SUKHSANDESH: An Avatar Therapeutic Question Answering Platform for Sexual Education in Rural India
- URL: http://arxiv.org/abs/2405.01858v1
- Date: Fri, 3 May 2024 05:19:09 GMT
- Title: SUKHSANDESH: An Avatar Therapeutic Question Answering Platform for Sexual Education in Rural India
- Authors: Salam Michael Singh, Shubhmoy Kumar Garg, Amitesh Misra, Aaditeshwar Seth, Tanmoy Chakraborty,
- Abstract summary: In countries like India, where adolescents form the largest demographic group, they face significant vulnerabilities concerning sexual health.
Our proposal aims to provide a safe and trustworthy platform for sexual education to the vulnerable rural Indian population.

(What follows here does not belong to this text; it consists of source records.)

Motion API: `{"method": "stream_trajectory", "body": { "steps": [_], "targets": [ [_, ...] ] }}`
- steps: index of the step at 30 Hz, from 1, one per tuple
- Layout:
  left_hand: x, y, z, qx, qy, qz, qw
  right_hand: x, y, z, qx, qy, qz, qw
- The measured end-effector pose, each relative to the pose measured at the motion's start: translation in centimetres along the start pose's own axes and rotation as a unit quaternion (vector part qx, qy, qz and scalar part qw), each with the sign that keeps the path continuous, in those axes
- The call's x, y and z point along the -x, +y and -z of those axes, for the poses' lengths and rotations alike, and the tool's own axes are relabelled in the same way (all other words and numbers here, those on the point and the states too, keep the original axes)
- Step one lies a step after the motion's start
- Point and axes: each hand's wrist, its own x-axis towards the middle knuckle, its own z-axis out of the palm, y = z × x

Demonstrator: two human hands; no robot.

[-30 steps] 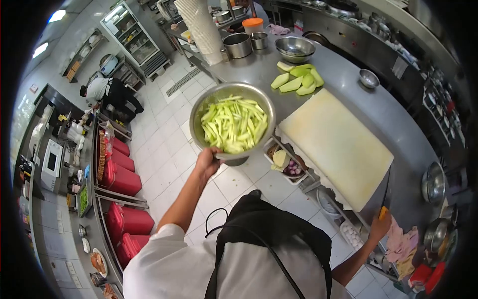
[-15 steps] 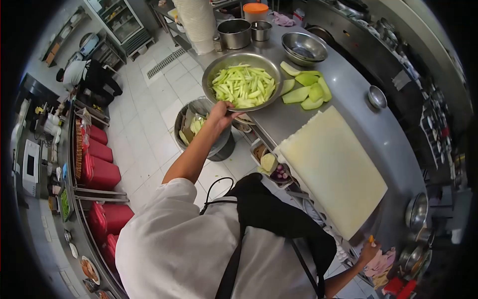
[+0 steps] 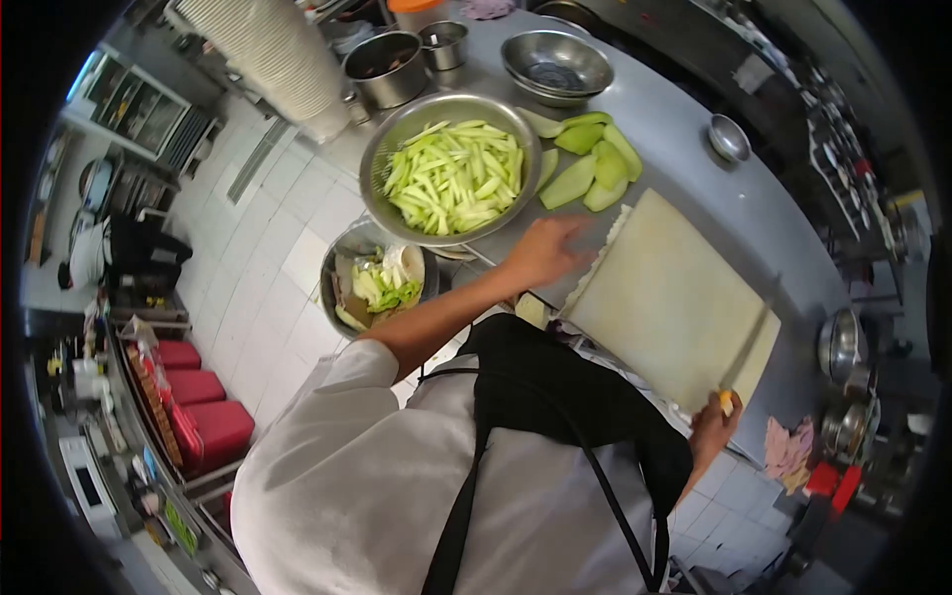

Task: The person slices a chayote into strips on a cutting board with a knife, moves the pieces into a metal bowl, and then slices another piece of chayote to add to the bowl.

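My left hand is over the counter between the metal bowl and the cutting board, its fingers stretched out, slightly blurred and holding nothing. The wide metal bowl is full of pale green vegetable sticks. To its right lie several larger green vegetable pieces. At the near right corner of the thick whitish cutting board, my right hand is closed around the yellow handle of a knife. The blade appears as a dark, narrow strip over the board.
Below the bowl stands a waste bin with vegetable scraps. Metal pots, stacked bowls and a tall container stack are at the back. A small bowl and pink cloth lie rightward. Another person bends over far left.
My left hand has let go of the bowl's rim and moved right toward the cutting board. The bowl now rests on the counter. My right hand has brought the knife up over the board.
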Motion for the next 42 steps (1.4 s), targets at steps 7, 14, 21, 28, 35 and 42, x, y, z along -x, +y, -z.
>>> {"method": "stream_trajectory", "body": {
  "steps": [7, 14, 21, 28, 35, 42],
  "targets": [
    [-15.8, -3.7, -5.7, -0.248, 0.098, -0.194, 0.944, 4.6, -2.3, -5.3, -0.074, -0.010, -0.052, 0.996],
    [-21.0, -4.5, -5.4, -0.326, 0.020, -0.022, 0.945, 8.4, -2.7, -3.6, -0.070, 0.057, -0.073, 0.993],
    [-21.5, -4.6, -4.8, -0.232, 0.111, -0.030, 0.966, 8.5, 0.2, -0.7, -0.075, 0.055, -0.073, 0.993],
    [-19.8, -0.1, -3.6, -0.206, 0.124, -0.097, 0.966, 5.6, 0.0, 0.3, -0.068, -0.018, -0.072, 0.995],
    [-11.4, 7.0, -11.4, -0.147, 0.037, -0.307, 0.940, 2.1, 0.5, 3.2, -0.020, -0.114, -0.059, 0.992],
    [-3.4, 4.6, -19.5, -0.252, -0.067, -0.438, 0.860, 0.6, 1.3, 7.4, 0.028, -0.189, -0.027, 0.981]
  ]
}}
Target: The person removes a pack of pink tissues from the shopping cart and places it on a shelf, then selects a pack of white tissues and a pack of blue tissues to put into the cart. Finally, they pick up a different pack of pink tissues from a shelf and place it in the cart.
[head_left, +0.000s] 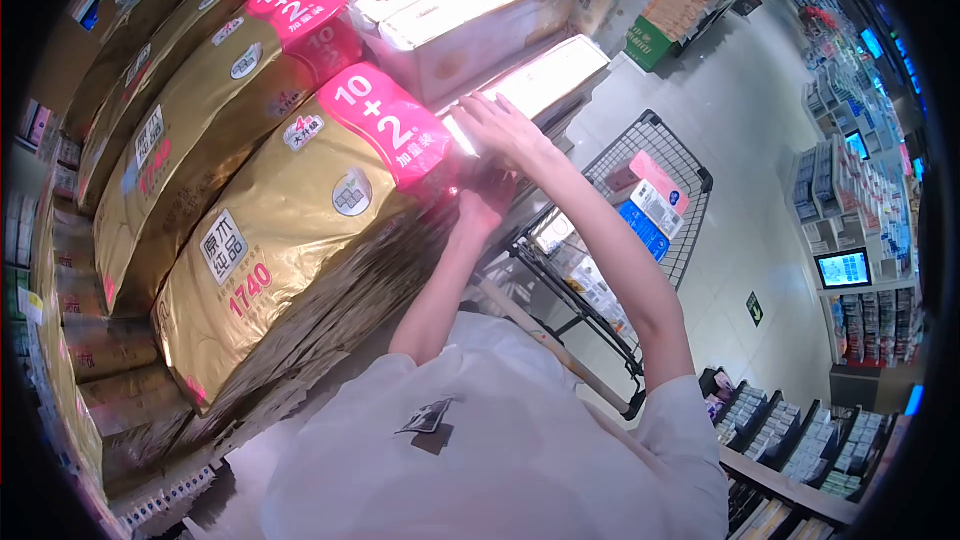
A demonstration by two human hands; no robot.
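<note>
A large gold plastic pack with a pink end (300, 210), printed "10+2" and "1740", lies at the front of a stack; it looks like a multipack of tissue paper. At its pink end, my right hand (497, 128) reaches over from above with fingers stretched out, between the pack and a white pack (545, 80). Lower down, my left hand (484, 210) is against the same pink end. Its fingers are hidden and in shadow, so whether they grip the pack does not show.
More gold packs (200, 120) lie behind the front one. A wire shopping cart (690, 155) holding several packages, one of them blue (643, 230), stands at my right. Beyond it runs the aisle floor (735, 240), with stocked shelves (850, 190) at the far right.
</note>
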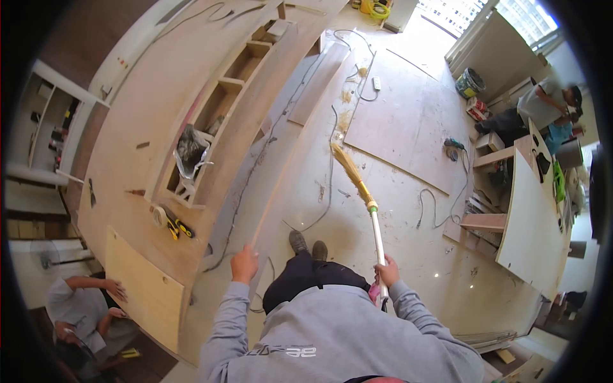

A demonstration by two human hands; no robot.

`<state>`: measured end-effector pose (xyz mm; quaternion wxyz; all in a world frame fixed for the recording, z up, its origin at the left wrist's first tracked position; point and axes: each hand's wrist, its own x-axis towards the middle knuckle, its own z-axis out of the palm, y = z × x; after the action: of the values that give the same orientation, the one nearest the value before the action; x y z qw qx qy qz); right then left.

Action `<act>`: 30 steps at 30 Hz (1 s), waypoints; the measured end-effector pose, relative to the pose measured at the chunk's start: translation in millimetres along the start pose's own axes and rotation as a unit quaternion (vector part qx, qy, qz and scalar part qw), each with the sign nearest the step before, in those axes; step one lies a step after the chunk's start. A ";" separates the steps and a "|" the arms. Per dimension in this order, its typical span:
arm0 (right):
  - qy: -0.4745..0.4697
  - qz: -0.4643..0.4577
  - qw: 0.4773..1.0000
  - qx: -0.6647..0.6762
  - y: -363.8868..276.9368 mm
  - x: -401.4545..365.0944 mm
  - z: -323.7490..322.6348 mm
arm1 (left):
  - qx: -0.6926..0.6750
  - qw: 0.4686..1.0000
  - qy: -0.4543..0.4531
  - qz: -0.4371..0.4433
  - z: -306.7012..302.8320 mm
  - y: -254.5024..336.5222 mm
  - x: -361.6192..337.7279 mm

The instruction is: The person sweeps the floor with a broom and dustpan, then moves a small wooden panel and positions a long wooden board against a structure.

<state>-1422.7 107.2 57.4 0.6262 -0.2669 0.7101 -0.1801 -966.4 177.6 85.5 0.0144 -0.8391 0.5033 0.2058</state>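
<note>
Down on the floor (408,255), near its middle, the broom (369,207) leans away from the person. Its straw end touches the floor far out in front. Its white stick comes back up to the right hand (386,273), which is closed tight around the top of the stick.

The left hand (243,263) rests on the near end of a long board (281,185). I cannot tell if the fingers curl around the edge or just lie on it. The shoes (306,242) stand between the board and the broom stick.

A thin cable (330,172) runs along the floor just beside the straw end. Another cable (440,204) loops off to the right, and a drill (453,148) lies near it. I think the straw could catch a cable and drag it, and that could tug the drill along. The person could also trip, since the thin cable bends close to the shoes.

The board looks long and thin. With only one hand on it, it could slip or tip, I think.

To the left is a big cabinet (223,108). By the floor's near left corner another person (76,306) holds a panel (143,287). If the board falls that way, it could hit them. A third person (543,105) works well apart, by the far right edge.
</note>
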 end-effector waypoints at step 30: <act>-0.139 -0.031 0.926 0.349 -280.9 106.4 6.9 | 0.008 0.999 -0.031 -0.028 -59.8 -14.7 -48.3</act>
<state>-1380.7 -179.3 137.7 0.7665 -0.0759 0.4993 -0.3968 -953.8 211.6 154.8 0.0425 -0.8461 0.4804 0.2270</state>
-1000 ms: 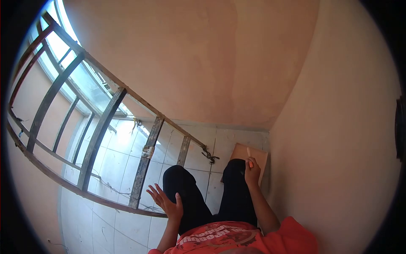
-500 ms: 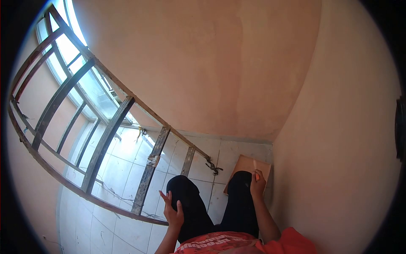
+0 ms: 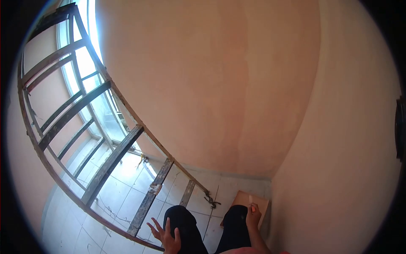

By utilizing information retrieval techniques and large language models, SUKHSANDESH will deliver effective responses to user queries.
- Score: 16.8154824364057
- License: http://creativecommons.org/licenses/by/4.0/
- Abstract: Sexual education aims to foster a healthy lifestyle in terms of emotional, mental and social well-being. In countries like India, where adolescents form the largest demographic group, they face significant vulnerabilities concerning sexual health. Unfortunately, sexual education is often stigmatized, creating barriers to providing essential counseling and information to this at-risk population. Consequently, issues such as early pregnancy, unsafe abortions, sexually transmitted infections, and sexual violence become prevalent. Our current proposal aims to provide a safe and trustworthy platform for sexual education to the vulnerable rural Indian population, thereby fostering the healthy and overall growth of the nation. In this regard, we strive towards designing SUKHSANDESH, a multi-staged AI-based Question Answering platform for sexual education tailored to rural India, adhering to safety guardrails and regional language support. By utilizing information retrieval techniques and large language models, SUKHSANDESH will deliver effective responses to user queries. We also propose to anonymise the dataset to mitigate safety measures and set AI guardrails against any harmful or unwanted response generation. Moreover, an innovative feature of our proposal involves integrating ``avatar therapy'' with SUKHSANDESH. This feature will convert AI-generated responses into real-time audio delivered by an animated avatar speaking regional Indian languages. This approach aims to foster empathy and connection, which is particularly beneficial for individuals with limited literacy skills. Partnering with Gram Vaani, an industry leader, we will deploy SUKHSANDESH to address sexual education needs in rural India.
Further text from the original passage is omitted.